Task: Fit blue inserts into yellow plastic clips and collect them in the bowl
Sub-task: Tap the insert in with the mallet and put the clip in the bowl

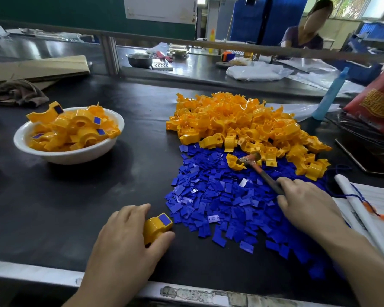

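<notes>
My left hand [124,238] grips a yellow clip [156,227] on the black mat near the front edge; a blue insert sits in the clip's top face. My right hand [308,204] holds the handle of a small hammer [258,168], whose head lies among the clips. A big heap of yellow clips [242,122] lies at the back right. A spread of loose blue inserts [220,200] lies in front of it. A white bowl [60,155] at the left holds several yellow clips with blue inserts.
A grey rag [18,91] and cardboard [36,67] lie at the back left. A blue bottle [329,96], a red bag [377,100] and papers [368,209] crowd the right side. Beyond a rail sit a metal bowl [140,59] and another person [304,34].
</notes>
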Action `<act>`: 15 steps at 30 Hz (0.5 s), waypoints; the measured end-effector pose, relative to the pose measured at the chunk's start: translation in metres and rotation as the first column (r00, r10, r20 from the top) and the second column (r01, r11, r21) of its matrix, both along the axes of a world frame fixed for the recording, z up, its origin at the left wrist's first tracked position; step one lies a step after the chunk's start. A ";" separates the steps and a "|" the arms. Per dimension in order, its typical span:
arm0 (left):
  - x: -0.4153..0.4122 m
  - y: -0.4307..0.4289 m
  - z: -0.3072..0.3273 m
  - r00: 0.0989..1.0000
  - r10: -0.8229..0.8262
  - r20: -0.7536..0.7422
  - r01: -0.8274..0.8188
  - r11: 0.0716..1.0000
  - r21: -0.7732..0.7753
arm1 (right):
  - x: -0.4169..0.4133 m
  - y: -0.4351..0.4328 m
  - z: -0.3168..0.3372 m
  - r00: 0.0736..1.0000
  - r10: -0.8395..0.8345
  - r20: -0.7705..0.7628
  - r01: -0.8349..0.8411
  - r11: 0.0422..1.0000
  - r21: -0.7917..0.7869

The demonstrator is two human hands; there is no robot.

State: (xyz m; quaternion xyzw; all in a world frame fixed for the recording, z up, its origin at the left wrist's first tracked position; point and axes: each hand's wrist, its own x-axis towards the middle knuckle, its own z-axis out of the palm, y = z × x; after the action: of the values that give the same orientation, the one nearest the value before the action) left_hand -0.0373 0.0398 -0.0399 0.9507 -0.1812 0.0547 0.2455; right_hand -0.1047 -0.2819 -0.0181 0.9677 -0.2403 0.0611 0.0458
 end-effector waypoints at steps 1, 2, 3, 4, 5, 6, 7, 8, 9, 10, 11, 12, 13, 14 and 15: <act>-0.003 0.002 0.000 1.000 0.006 0.008 -0.006 1.000 0.024 | 0.000 0.001 0.002 1.000 0.001 0.008 -0.002 1.000 0.015; -0.005 0.004 -0.002 1.000 0.004 0.023 -0.005 0.999 0.042 | -0.001 0.003 0.005 0.999 0.002 0.032 -0.004 0.999 0.045; -0.005 0.004 -0.003 0.999 0.000 0.037 -0.002 0.998 0.061 | -0.004 0.006 0.008 0.997 0.000 0.072 -0.007 0.995 0.101; -0.005 0.004 -0.005 0.999 -0.001 0.047 -0.002 0.997 0.079 | -0.008 0.009 0.011 0.992 -0.006 0.129 -0.018 0.983 0.185; -0.005 0.003 -0.006 0.998 -0.001 0.055 -0.005 0.995 0.101 | -0.013 0.015 0.015 0.979 -0.014 0.205 -0.047 0.956 0.289; -0.004 0.001 -0.007 0.997 -0.004 0.073 -0.005 0.992 0.127 | -0.020 0.024 0.020 0.956 -0.025 0.291 -0.096 0.914 0.394; -0.002 -0.001 -0.006 0.996 -0.014 0.090 0.000 0.988 0.151 | -0.028 0.037 0.027 0.927 -0.038 0.373 -0.159 0.861 0.483; -0.001 -0.004 -0.006 0.994 -0.028 0.104 0.009 0.985 0.171 | -0.035 0.050 0.034 0.905 -0.047 0.423 -0.216 0.805 0.552; 0.001 -0.006 -0.005 0.993 -0.036 0.110 0.016 0.984 0.179 | -0.041 0.063 0.039 0.899 -0.036 0.437 -0.261 0.757 0.599; 0.003 -0.007 -0.005 0.994 -0.037 0.107 0.017 0.984 0.179 | -0.045 0.074 0.041 0.909 -0.002 0.417 -0.290 0.716 0.636; 0.004 -0.008 -0.005 0.994 -0.033 0.100 0.015 0.984 0.175 | -0.048 0.083 0.040 0.925 0.048 0.377 -0.308 0.675 0.670; 0.005 -0.009 -0.006 0.995 -0.029 0.095 0.012 0.986 0.166 | -0.050 0.092 0.038 0.940 0.104 0.325 -0.313 0.643 0.699; 0.006 -0.009 -0.006 0.995 -0.024 0.095 0.009 0.988 0.156 | -0.052 0.098 0.035 0.946 0.155 0.283 -0.317 0.615 0.722; 0.006 -0.009 -0.007 0.995 -0.019 0.095 0.004 0.989 0.150 | -0.053 0.105 0.032 0.945 0.195 0.262 -0.327 0.593 0.736; 0.006 -0.010 -0.007 0.996 -0.012 0.091 -0.001 0.989 0.145 | -0.054 0.110 0.030 0.937 0.224 0.266 -0.348 0.578 0.738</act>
State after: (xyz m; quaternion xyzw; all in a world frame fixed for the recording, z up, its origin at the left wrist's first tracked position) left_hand -0.0315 0.0301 -0.0470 0.9621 -0.1983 0.0841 0.1672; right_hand -0.1589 -0.1724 0.0119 0.9109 -0.0860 0.0279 -0.4025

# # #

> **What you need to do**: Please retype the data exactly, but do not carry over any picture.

> **Reply**:
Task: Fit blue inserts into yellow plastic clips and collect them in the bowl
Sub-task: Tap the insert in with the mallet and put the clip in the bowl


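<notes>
My left hand [124,238] grips a yellow clip [156,227] on the black mat near the front edge; a blue insert sits in the clip's top face. My right hand [308,204] holds the handle of a small hammer [258,168], whose head lies among the clips. A big heap of yellow clips [242,122] lies at the back right. A spread of loose blue inserts [220,200] lies in front of it. A white bowl [60,155] at the left holds several yellow clips with blue inserts.
A grey rag [18,91] and cardboard [36,67] lie at the back left. A blue bottle [329,96], a red bag [377,100] and papers [368,209] crowd the right side. Beyond a rail sit a metal bowl [140,59] and another person [304,34].
</notes>
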Action `<act>`: 15 steps at 30 Hz (0.5 s), waypoints; the measured end-effector pose, relative to the pose measured at the chunk's start: translation in metres and rotation as the first column (r00, r10, r20 from the top) and the second column (r01, r11, r21) of its matrix, both along the axes of a world frame fixed for the recording, z up, its origin at the left wrist's first tracked position; step one lies a step after the chunk's start. A ";" separates the steps and a "|" the arms. Per dimension in order, its typical span:
arm0 (left):
  - x: -0.4153..0.4122 m
  - y: -0.4307..0.4289 m
  - z: -0.3072..0.3273 m
  - r00: 0.0989..1.0000
  - r10: -0.8229..0.8262
  - r20: -0.7536..0.7422
  - r01: -0.8274..0.8188
  - r11: 0.0716..1.0000
  - r21: -0.7732..0.7753
arm1 (right):
  - x: -0.4169..0.4133 m
  - y: -0.4351..0.4328 m
  - z: -0.3168..0.3372 m
  - r00: 0.0736..1.0000
  - r10: -0.8395..0.8345
  - r20: -0.7705..0.7628
  - r01: -0.8349..0.8411
  - r11: 0.0422..1.0000
  - r21: -0.7917..0.7869

The demonstrator is two human hands; there is no robot.

State: (xyz m; quaternion xyzw; all in a world frame fixed for the recording, z up, its origin at the left wrist's first tracked position; point and axes: each hand's wrist, its own x-axis towards the middle knuckle, its own z-axis out of the palm, y = z × x; after the action: of the values that give the same orientation, the one nearest the value before the action) left_hand -0.0373 0.0398 -0.0399 0.9507 -0.1812 0.0547 0.2455; right_hand -0.1047 -0.2819 -0.0181 0.9677 -0.2403 0.0611 0.0458
 end-effector waypoints at steps 1, 2, 3, 4, 5, 6, 7, 8, 9, 10, 11, 12, 13, 14 and 15: <act>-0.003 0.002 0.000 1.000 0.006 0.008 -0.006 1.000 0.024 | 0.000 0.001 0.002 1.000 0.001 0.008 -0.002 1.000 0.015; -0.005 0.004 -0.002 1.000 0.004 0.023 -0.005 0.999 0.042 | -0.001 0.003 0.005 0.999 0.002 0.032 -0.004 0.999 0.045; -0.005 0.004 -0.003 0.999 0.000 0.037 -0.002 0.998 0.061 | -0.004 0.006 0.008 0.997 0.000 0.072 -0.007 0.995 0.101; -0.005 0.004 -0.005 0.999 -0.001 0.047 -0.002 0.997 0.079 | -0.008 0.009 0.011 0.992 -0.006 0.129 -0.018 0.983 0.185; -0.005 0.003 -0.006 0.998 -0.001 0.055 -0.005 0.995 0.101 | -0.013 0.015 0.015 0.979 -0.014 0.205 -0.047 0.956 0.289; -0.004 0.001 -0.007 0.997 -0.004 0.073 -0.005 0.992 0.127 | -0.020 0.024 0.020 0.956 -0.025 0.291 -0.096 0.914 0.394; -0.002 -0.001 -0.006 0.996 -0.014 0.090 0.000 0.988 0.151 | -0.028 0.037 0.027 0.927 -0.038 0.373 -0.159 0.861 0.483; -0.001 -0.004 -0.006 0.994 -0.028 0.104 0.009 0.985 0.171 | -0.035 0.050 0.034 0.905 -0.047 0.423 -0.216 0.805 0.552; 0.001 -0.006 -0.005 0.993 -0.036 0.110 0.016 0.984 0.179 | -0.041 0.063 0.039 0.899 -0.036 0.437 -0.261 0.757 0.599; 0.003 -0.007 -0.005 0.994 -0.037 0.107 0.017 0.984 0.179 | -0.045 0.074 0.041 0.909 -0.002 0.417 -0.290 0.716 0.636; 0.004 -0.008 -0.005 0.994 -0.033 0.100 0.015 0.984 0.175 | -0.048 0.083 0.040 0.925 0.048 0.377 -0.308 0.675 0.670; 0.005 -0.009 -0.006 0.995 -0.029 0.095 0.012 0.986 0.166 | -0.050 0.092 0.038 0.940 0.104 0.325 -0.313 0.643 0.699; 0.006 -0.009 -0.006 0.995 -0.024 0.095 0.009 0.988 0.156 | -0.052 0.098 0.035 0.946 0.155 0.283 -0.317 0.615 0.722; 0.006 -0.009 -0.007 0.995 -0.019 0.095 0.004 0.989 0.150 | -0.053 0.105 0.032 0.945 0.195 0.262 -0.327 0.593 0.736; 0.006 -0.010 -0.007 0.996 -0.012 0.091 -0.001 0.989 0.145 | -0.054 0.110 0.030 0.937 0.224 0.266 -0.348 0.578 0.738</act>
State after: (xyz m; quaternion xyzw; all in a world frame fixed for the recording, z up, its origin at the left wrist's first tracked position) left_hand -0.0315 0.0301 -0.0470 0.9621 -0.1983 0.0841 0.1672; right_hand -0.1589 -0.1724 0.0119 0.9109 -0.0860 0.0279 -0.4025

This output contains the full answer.